The Curious Case Of The Pheromonophone
This romp with “experimental philosopher” Jonathon Keats explores the link between high art and technological innovation. Wired Magazine describes the podcast: “Keats's latest invention is the Pheromonophone, an inflatable suit with tubes coming out of it that records your body odor onto a carbon capsule… The resulting conversations expose more about how Silicon Valley perceives itself than the marketability of the silly smell-tech. But that's sort of the point.” Available on Audible.
Patent Pending
Of the 4 million patents that have failed to become products, maybe some of them deserve a second chance. Patent Pending is a live event, in which inventors and designers will guide the audience through thought-experiments and hands-on prototyping to bring new thinking to a persistent problem. In the process, attendees and podcast listeners will be reminded that innovative thinking isn’t limited to well-financed startups or founders with prestigious degrees. Pilot funded by the PRX. In development.
Walking Cinema teaches professional workshops and university courses in the tools and narrative strategies behind its audio and augmented reality productions. Our modular curricula allow for workshops to run for an hour to a week to a full semester.
History Around Us
Our flagship curricula series teaches a range of professionals and college students how to develop a site-based story.
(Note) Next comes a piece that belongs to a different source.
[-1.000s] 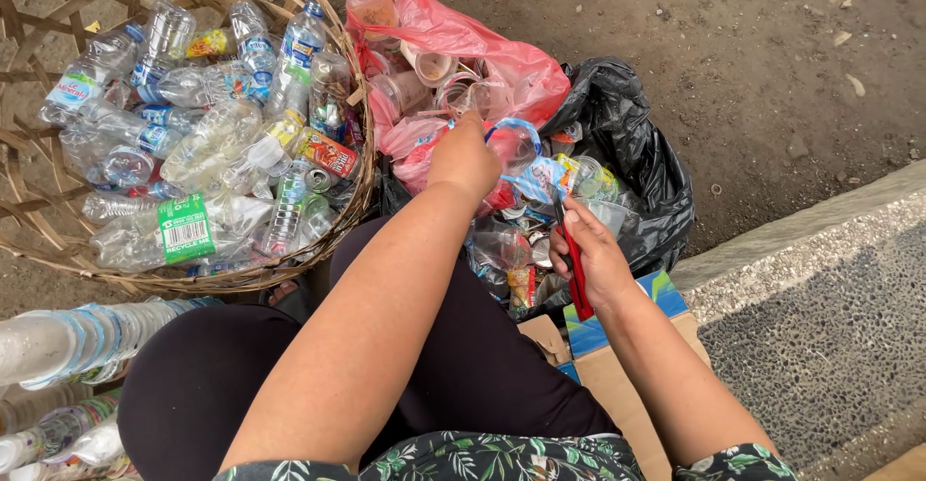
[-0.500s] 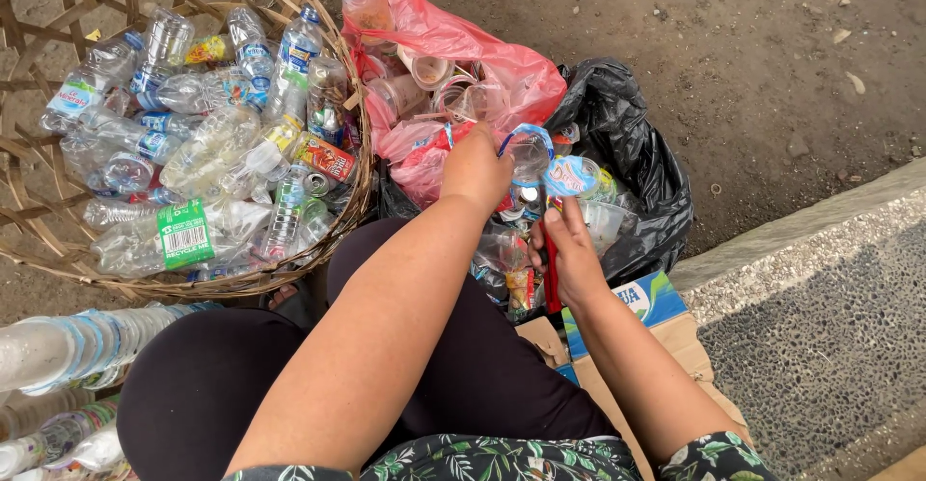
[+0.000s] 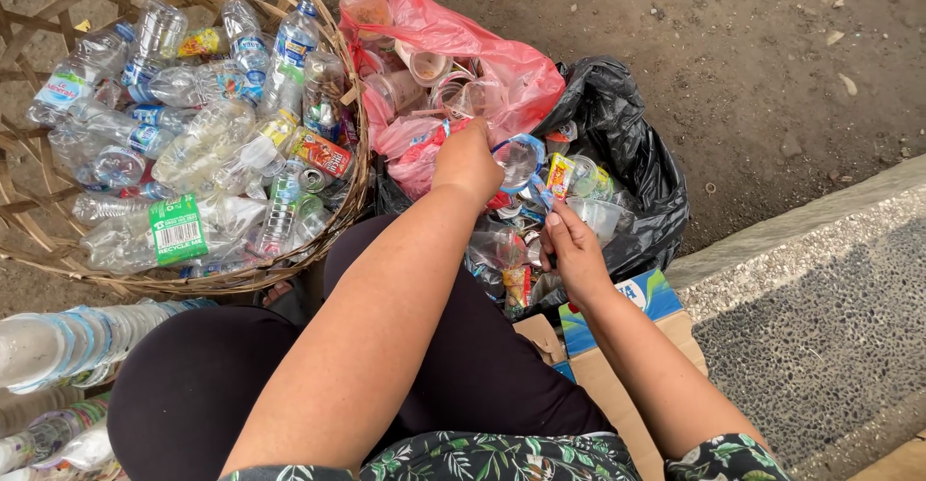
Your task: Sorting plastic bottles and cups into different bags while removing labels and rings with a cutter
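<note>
The left hand (image 3: 470, 161) is closed around a clear plastic cup (image 3: 518, 160), thin-walled and crumpled, with a strip of blue lid film clinging round its rim. The cup lies on its side in the grip, its long axis running left to right and its mouth turned to the right, held just above the open black bag (image 3: 627, 143). The right hand (image 3: 577, 249) sits just near of it, fingers pinched together close to the cup's rim; whether they hold a bit of the film or a small tool I cannot tell. Far and left of the cup, a red plastic bag (image 3: 502, 66) bulges with more cups, and further left a woven basket (image 3: 349, 177) is heaped with clear bottles right up to its edge. A stack of nested cups (image 3: 68, 341) lies at the near left. To the right runs a concrete kerb (image 3: 801, 249), with bare dirt ground (image 3: 772, 47) beyond the bags, the only open room around the hands.
</note>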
The course is modular and can cover how to “script with a landscape”, develop site-specific augmented reality, and tell audio stories that play out in synch with audience surroundings. Can be online, in person, or hybrid. Clients include Northwestern, California College of the Arts, and several iterations of an open enrollment online course of media professionals. Currently booking courses and workshops.
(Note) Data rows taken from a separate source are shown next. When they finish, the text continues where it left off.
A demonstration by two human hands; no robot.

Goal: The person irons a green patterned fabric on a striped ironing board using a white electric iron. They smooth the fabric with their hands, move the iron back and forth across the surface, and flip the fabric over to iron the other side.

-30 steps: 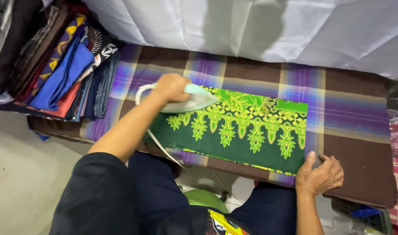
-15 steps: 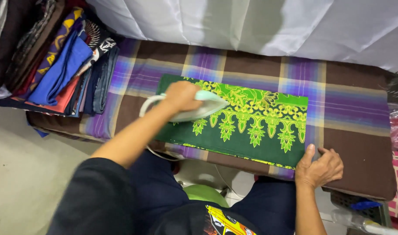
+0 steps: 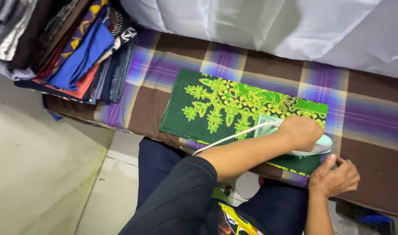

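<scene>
A folded green cloth (image 3: 216, 102) with a bright yellow-green leaf pattern lies flat on a padded surface covered in brown and purple plaid (image 3: 373, 117). My left hand (image 3: 300, 131) grips the handle of a pale mint and white iron (image 3: 320, 146), which sits on the cloth's right end. Its white cord (image 3: 229, 138) trails back along my forearm. My right hand (image 3: 334, 176) rests fingers-down on the cloth's near right corner, just below the iron.
A stack of folded clothes (image 3: 79, 61) in blue, red and dark colours sits at the left end of the plaid surface. White fabric (image 3: 268, 26) lies along the far side. Pale floor (image 3: 38, 174) is at the left.
My left hand has slid the iron from the cloth's left end across to its right end. My right hand has stayed at the near right corner.
</scene>
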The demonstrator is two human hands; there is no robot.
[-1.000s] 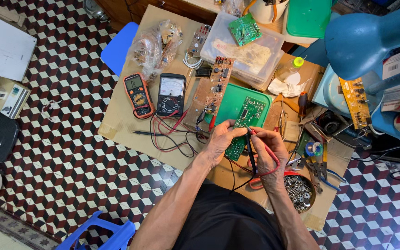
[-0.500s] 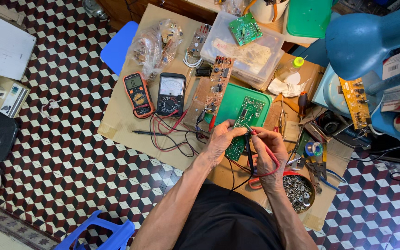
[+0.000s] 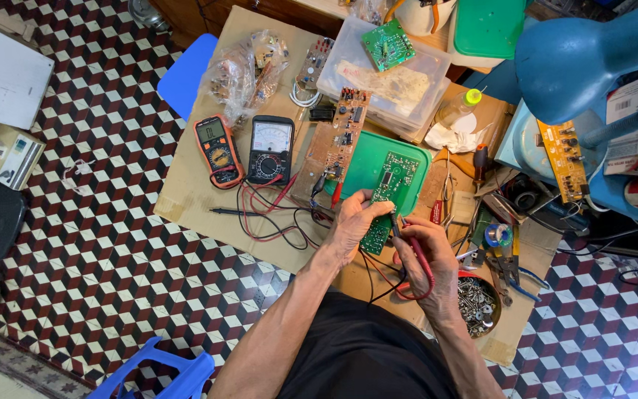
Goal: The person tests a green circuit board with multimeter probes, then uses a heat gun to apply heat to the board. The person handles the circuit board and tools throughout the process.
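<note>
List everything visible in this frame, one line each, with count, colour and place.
green circuit board: 1, green, on the green tray, steadied by the left hand
green tray: 1, green, table centre
probes: 2, red and black, in the right hand
brown circuit board: 1, brown, left of the tray
meters: 2, orange and black, table left
clear bin: 1, clear, table top
bowl of screws: 1, metal, lower right
lamp: 1, blue, upper right
left hand: on the board
right hand: gripping the probes

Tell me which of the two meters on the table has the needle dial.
The black meter, right of the orange meter. Its face is a white needle scale; the orange one has a small grey screen.
</note>
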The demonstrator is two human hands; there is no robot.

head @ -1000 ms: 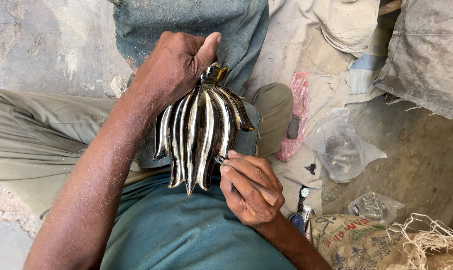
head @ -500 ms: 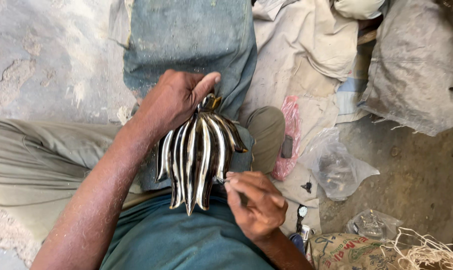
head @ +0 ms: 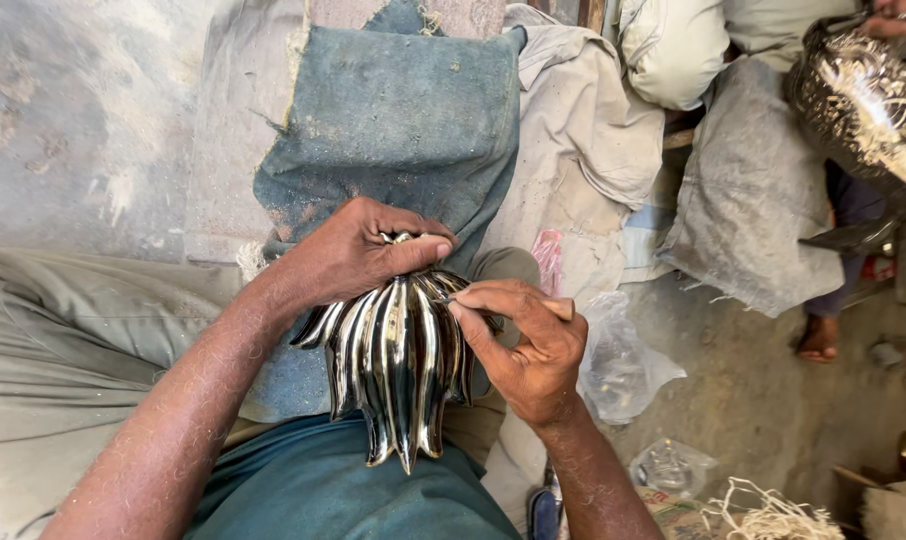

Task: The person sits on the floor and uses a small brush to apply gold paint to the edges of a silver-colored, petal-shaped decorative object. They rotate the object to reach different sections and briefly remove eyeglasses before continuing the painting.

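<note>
A person seated on the ground is seen from above, working a shiny, ribbed metal piece shaped like a cluster of pointed petals (head: 398, 365) held over the lap. The left hand (head: 348, 250) grips the piece at its top, fingers curled over the upper edge and the thumb pressed across the front. The right hand (head: 523, 345) is at the piece's right side, its fingers pinched around a thin tool with a pale wooden handle (head: 558, 307), whose tip touches one of the upper ribs. The petal points aim down toward the person's teal shirt (head: 313, 490). Beneath the piece lies a worn blue denim cloth (head: 393, 120), spread over the olive-trousered legs (head: 63, 340). Just right of the right hand lies a crumpled clear plastic bag (head: 623, 360) on the dusty floor. At the upper right another person, barefoot (head: 821, 338), holds a large shiny metal object (head: 858, 100), well apart from the work.
</note>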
Expandable Audio Journalism
Walking Cinema founder Michael Epstein was a Reynolds Journalism Institute Fellow at the University of Missouri from 2019-2020. There he investigated smartspeaker news that could react to audience interests. Called “Expandable Audio Journalism,” the fellowship built a prototype Alexa skill that allowed listeners to dig deeper into aspects of a story that interested them and skip over parts they didn’t find so interesting. As part of the fellowship, Michael led a capstone class in news product development.